__REQUIREMENT__.
Answer with one number only: how many lines in the material contain "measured".

□ □ □ □ □

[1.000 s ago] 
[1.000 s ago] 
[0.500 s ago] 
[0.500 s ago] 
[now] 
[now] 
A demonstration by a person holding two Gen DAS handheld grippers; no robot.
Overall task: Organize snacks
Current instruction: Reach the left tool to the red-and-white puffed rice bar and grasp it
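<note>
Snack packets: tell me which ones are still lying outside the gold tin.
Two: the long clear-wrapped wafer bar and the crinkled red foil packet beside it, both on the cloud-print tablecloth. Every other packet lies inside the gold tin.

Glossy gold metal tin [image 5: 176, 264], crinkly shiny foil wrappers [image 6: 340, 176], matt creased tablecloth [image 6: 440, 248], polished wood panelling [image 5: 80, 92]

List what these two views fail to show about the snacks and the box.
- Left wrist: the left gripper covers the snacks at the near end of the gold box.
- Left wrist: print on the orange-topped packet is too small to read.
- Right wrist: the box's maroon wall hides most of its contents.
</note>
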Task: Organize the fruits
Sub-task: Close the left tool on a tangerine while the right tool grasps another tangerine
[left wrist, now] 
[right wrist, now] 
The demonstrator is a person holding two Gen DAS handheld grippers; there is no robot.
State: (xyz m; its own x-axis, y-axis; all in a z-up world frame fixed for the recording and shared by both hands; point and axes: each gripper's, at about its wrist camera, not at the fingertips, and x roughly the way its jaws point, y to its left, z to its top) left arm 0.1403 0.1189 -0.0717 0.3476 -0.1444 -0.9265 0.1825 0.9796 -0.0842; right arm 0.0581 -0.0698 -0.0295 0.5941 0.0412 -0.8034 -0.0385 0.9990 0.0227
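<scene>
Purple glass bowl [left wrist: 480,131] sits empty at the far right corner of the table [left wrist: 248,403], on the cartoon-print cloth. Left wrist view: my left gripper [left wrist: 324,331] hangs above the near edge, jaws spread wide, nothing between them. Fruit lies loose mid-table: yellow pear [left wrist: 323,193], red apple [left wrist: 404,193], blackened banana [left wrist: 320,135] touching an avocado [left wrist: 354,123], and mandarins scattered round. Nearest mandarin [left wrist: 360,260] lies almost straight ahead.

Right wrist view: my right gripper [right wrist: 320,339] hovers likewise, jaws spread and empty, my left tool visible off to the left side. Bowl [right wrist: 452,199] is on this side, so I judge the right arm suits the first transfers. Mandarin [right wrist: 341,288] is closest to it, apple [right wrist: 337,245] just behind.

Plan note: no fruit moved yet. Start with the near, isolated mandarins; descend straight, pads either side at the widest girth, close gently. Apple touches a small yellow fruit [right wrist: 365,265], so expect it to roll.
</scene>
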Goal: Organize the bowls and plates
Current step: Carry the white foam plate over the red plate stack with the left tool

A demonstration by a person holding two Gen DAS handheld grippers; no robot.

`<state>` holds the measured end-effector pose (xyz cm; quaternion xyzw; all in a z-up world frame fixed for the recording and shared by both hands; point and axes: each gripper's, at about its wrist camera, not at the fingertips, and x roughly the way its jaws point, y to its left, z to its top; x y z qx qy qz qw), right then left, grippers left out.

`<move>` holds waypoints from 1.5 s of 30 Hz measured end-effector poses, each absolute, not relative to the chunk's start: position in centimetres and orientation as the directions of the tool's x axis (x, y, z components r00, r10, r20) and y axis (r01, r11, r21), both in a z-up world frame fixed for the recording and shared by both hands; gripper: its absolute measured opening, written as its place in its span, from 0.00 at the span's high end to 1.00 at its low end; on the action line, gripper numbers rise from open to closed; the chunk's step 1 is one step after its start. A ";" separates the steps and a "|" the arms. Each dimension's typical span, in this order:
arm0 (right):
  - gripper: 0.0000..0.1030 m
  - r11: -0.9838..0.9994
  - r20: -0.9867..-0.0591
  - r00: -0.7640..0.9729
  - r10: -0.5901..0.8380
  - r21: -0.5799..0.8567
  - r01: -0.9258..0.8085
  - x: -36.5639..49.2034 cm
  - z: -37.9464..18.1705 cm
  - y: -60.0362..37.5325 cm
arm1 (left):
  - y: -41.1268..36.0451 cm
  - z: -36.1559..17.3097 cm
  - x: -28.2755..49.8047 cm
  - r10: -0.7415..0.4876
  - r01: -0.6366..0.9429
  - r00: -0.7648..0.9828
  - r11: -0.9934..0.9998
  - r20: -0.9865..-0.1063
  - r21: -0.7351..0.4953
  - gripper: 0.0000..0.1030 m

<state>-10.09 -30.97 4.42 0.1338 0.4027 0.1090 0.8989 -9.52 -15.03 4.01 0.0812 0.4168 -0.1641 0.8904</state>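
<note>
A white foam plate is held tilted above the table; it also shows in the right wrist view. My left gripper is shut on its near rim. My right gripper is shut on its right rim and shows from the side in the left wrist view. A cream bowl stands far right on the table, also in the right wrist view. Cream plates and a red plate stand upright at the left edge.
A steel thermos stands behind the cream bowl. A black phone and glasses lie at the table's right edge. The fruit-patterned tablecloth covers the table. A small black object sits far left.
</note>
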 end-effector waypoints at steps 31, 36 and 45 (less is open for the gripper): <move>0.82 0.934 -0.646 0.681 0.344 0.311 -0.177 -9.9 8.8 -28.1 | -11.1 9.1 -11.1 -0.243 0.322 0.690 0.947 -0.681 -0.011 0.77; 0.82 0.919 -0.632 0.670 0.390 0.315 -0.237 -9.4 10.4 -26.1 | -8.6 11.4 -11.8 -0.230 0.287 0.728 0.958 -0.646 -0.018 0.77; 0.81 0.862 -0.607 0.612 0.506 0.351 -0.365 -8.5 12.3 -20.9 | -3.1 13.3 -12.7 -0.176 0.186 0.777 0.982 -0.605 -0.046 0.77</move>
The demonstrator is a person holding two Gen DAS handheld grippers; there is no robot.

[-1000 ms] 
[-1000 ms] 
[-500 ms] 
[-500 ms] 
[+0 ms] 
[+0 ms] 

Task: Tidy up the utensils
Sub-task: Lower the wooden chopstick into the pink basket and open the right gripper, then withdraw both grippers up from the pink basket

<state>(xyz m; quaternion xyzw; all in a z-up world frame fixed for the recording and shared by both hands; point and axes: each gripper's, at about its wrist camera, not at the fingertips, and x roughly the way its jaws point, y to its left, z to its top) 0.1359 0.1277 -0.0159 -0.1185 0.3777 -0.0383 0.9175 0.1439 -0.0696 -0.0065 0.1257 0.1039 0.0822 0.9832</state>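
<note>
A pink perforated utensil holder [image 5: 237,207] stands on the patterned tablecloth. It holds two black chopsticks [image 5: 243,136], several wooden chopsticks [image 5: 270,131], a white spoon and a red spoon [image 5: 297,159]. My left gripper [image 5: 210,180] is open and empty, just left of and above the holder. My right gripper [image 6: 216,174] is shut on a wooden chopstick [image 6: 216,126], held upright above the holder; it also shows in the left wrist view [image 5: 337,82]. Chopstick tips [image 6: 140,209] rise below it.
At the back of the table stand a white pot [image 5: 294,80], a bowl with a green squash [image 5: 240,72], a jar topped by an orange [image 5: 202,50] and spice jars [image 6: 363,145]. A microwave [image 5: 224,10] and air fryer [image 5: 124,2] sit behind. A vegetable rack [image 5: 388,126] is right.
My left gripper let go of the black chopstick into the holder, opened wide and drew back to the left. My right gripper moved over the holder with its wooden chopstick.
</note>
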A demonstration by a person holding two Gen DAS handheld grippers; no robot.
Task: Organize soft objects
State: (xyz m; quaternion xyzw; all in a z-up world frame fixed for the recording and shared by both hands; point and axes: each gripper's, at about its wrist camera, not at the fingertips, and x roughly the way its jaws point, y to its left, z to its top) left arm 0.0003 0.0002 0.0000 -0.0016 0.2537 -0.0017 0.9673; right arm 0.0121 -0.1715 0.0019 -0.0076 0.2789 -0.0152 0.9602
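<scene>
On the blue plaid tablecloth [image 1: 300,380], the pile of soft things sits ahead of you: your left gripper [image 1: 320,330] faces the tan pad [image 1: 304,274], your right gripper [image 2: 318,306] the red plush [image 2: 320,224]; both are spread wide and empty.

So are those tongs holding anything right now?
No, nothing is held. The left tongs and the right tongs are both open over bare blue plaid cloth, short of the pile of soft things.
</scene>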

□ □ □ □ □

__SOLVED EXERCISE__.
2